Refugee lawyer and author Petra Molnar spoke to Computer Weekly about the extreme violence people on the move face at borders across the world, and how increasingly hostile anti-immigrant politics is being enabled and reinforced by a ‘lucrative panopticon’ of surveillance technologies.
She noted how – because of the vast array of surveillance technologies now deployed against people on the move – entire border-crossing regions have been transformed into literal graveyards, while people are resorting to burning off their fingertips to avoid invasive biometric surveillance; hiding in dangerous terrain to evade pushbacks or being placed in refugee camps with dire living conditions; and living homeless because algorithms shielded from public scrutiny are refusing them immigration status in the countries they’ve sought safety in.
Molnar described how lethal border situations are enabled by a mixture of increasingly hostile anti-immigrant politics and sophisticated surveillance technologies, which combine to create a deadly feedback loop for those simply seeking a better life.
She also discussed the “inherently racist and discriminatory” nature of borders, and how the technologies deployed in border spaces are extremely difficult, if not impossible, to divorce from the underlying logic of exclusion that defines them.
The potential of AI to help companies measure and optimise their sustainability efforts could be outweighed by the huge environmental impacts of the technology itself.
On the positive side, speakers at the AI Summit London outlined, for example, how the data analysis capabilities of AI can assist companies with decarbonisation and other environmental initiatives by capturing, connecting and mapping currently disparate data sets; automatically pin point harmful emissions to specific sites in supply chains; as well as predict and manage the demand and supply of energy in specific areas.
They also said it could help companies better manage their Scope 3 emissions (which refers to indirect greenhouse gas emissions that occur outside of a company’s operations, but that are still a result of their activities) by linking up data sources and making them more legible.
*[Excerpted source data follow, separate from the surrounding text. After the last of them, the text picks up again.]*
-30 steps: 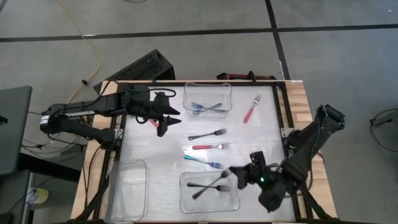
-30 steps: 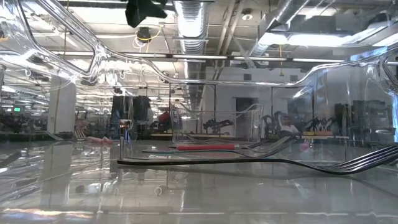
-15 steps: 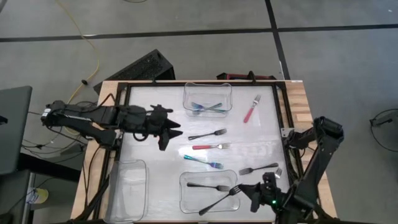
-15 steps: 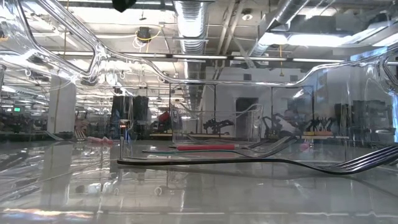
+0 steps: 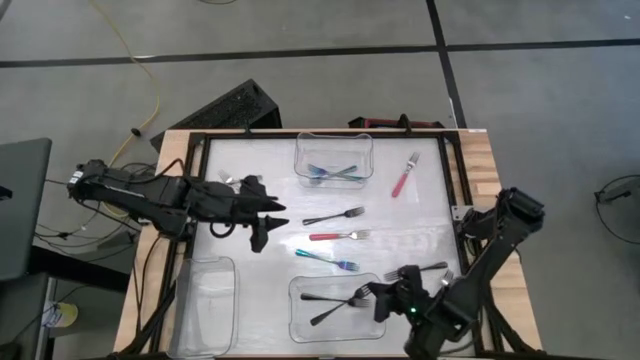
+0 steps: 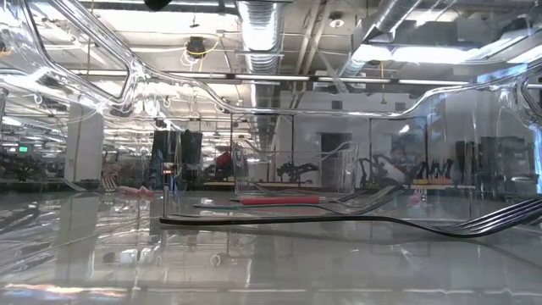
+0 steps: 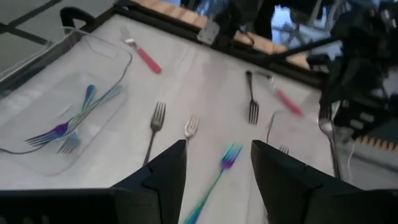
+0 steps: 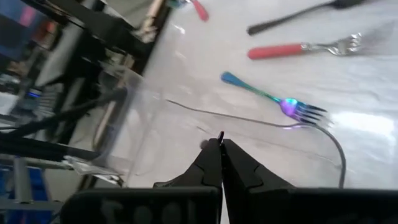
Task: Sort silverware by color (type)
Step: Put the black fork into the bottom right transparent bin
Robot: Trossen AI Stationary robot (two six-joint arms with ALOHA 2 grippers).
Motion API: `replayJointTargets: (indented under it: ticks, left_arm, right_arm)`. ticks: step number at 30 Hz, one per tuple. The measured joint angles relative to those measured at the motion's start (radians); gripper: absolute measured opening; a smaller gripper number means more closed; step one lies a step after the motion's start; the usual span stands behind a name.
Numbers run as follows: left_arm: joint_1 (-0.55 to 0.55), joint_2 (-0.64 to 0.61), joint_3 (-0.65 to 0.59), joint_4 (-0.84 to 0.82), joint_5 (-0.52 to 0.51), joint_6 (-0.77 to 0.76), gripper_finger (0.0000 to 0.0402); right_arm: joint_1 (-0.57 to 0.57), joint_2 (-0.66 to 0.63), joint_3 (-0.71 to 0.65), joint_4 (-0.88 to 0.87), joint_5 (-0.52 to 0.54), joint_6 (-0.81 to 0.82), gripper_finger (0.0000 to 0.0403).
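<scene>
Presently, loose forks (image 5: 335, 215) are seen mid-table, black ones in the near bin (image 5: 336, 327). Left gripper (image 7: 217, 163) hangs part-open, empty, above them; right gripper (image 8: 221, 144) is closed, empty, beside that bin's wall, which could be knocked.

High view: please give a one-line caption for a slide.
Left pincer open above loose forks; right pincer shut beside the bin of black forks.

Left pincer (image 5: 262, 222) hovers open over mid-table; right pincer (image 5: 383, 298) is closed, empty
</scene>
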Motion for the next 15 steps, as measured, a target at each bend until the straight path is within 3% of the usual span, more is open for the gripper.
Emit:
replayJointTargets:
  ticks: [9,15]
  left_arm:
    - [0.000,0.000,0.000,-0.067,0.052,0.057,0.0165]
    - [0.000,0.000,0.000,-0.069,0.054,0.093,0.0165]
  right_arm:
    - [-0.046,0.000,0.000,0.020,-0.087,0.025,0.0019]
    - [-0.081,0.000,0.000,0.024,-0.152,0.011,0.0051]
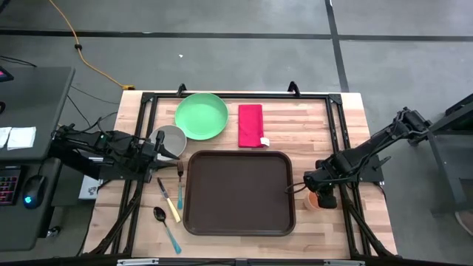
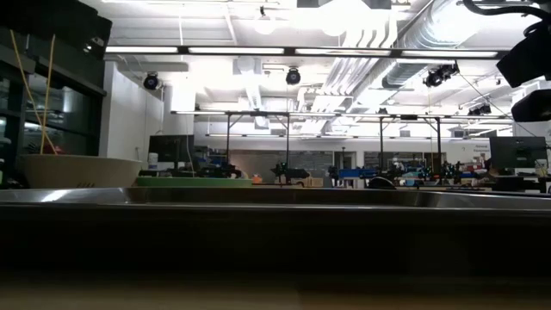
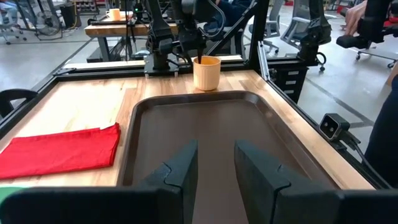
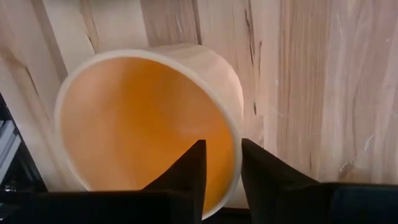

However, despite the potential sustainability benefits of AI, speakers were clear that the technology itself is having huge environmental impacts around the world, and that AI itself will come to be a major part of many organisations Scope 3 emissions.
One speaker noted that if the rate of AI usage continues on its current trajectory without any form of intervention, then half of the world’s total energy supply will be used on AI by 2040; while another pointed out that, at a time when billions of people are struggling with access to water, AI-providing companies are using huge amounts of water to cool their datacentres.
They added AI in this context could help build in circularity to the operation, and that it was also key for people in the tech sector to “internalise” thinking about the socio-economic and environmental impacts of AI, so that it is thought about from a much earlier stage in a system’s lifecycle.